Mostly third person. I have sometimes identified a little too much with some past-life persona, and it isn't something that goes well for me.

One very practical reason for using the third person is that there could be some mistake or misunderstanding. For example when I first started looking seriously for my own history, I mistakenly identified with one person, then with another, and so on. I prefer to regard the place where I settled as a temporary, provisional identification. Something which might be subject to adjustment, modification, in the light of new evidence or findings.

There are other reasons for not associating too closely with the past-life self. Imagine for example that one had been very rich in the past. It would not make much sense to step forward and attempt to claim one's rightful inheritance. Or maybe one was sentenced to imprisonment in the past. Should one now step forward and ask to return to the cell, be imprisoned again?

There are lots of reasons why it feels right to me that each life is valid in its own right, rather than existing only as a shadow of someone else. A matter of spiritual and mental well-being I think. Though the past has also helped with my well-being, in that it explained all the things about myself which made no sense, had no connection with my present-life family or upbringing. It was a great relief and a release, it brought me peace to find an explanation for things which made no sense otherwise. But that kind of release was also a letting-go, a setting down of a burden or baggage which was being carried. The natural consequence of releasing oneself from such past-life burdens is to become more free, to be able to engage fully with the present.

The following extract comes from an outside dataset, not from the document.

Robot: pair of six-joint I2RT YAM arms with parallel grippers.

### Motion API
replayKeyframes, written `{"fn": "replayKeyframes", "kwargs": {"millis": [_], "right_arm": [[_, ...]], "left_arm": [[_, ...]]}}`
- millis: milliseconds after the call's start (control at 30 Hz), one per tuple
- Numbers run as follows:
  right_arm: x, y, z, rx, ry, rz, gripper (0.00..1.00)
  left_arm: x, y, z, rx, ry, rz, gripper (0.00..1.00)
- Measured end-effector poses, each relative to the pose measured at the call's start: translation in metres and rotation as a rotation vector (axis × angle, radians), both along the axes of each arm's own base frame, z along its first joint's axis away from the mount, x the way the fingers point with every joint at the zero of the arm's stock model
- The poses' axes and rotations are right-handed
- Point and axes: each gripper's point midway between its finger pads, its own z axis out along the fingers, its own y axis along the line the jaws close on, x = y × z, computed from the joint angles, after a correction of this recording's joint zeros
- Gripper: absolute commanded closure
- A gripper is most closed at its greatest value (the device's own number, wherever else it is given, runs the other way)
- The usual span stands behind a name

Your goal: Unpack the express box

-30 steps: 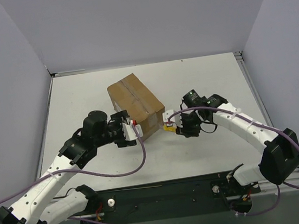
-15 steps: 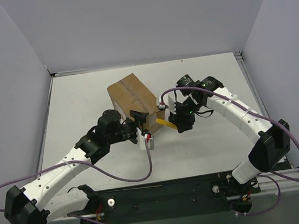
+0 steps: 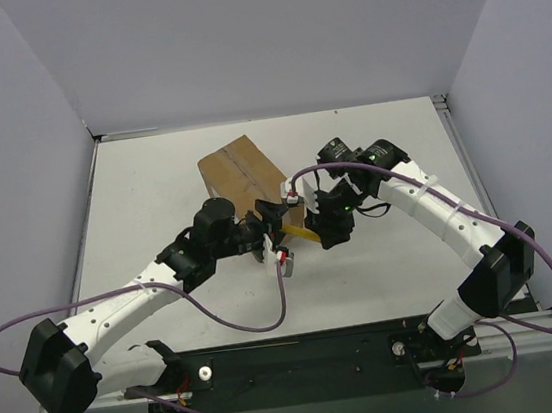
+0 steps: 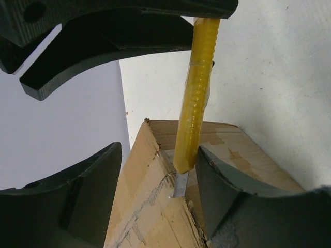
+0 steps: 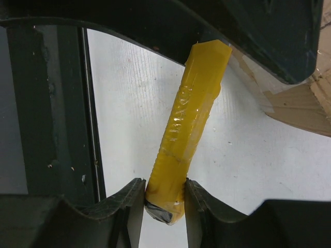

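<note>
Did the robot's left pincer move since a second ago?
Yes. Against the cardboard box, which stayed put, the left pincer slid right, from the box's near left corner to its near end, by the yellow utility knife.

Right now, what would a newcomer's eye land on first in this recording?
A yellow utility knife, clamped in the right gripper, has its short blade at the near corner of the brown express box at mid-table. The left gripper hangs open close to that same corner.
</note>
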Motion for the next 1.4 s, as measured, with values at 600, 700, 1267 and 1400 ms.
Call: {"fn": "replayKeyframes", "kwargs": {"millis": [600,700,1267,1400], "right_arm": [[-0.002,0.001,0.001,0.006,0.012,0.0,1.0],[-0.001,-0.003,0.0,-0.004,0.014,-0.012,0.99],[0.076,-0.045,0.129,0.426,-0.139,-0.495,0.44],[0.074,-0.026,0.145,0.53,-0.111,-0.449,0.44]], "left_arm": [[-0.003,-0.01,-0.012,0.027,-0.016,-0.073,0.88],[-0.005,-0.013,-0.018,0.041,-0.009,-0.099,1.0],[0.034,0.002,0.102,-0.468,0.769,0.159,1.0],[0.024,-0.009,0.106,-0.516,0.992,0.089,1.0]]}}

Lastly I suppose my view is that we don't just have a single past life (presumably we refer to the most recent one, though not always). The way I see things is that we have many, some unknown but large number of past lives. If one adopts the habit of associating with a past-self, then presumably one would have to reel off a whole list of names and lives every time one said "I". That is simply unmanageable. So what is the alternative? Well sometimes I'm closer to considering that I am none of them, not even the present self who is typing this. Instead I consider myself to be a timeless being existing throughout, but not having any name as such. My identity in that case is not any human, but something from a non-physical realm.
 
Hi, everybody.

Some writers use 3-rd person singular even in their autobiographical novels if there are some scenes with a sexual content, or, in general, episodes that might be ambiguously interpreted.

I'm not a writer, neither am I someone capable of considering myself a timeless being living lives one at a time as if it were a maskerade. I exist, and I live my existence as a whole and an indivisible macro-life. When I recover long-lost memories in a regression or some déjà-vu, I recognize them at once as MY memories, and though I cannot live those situatons again, I can replay those memories and feel again what I felt when I lived them for the first time. It was ME, always exactly the same as I am now, only I have forgotten those pieces of my whole macro-life for some reason, but that was temporary, and now I recover my memories, and I move by my memories like a train moves by rails, and I know it was ME at every micro-instant I've just recovered remembrance of....

IMHO.

Best regards.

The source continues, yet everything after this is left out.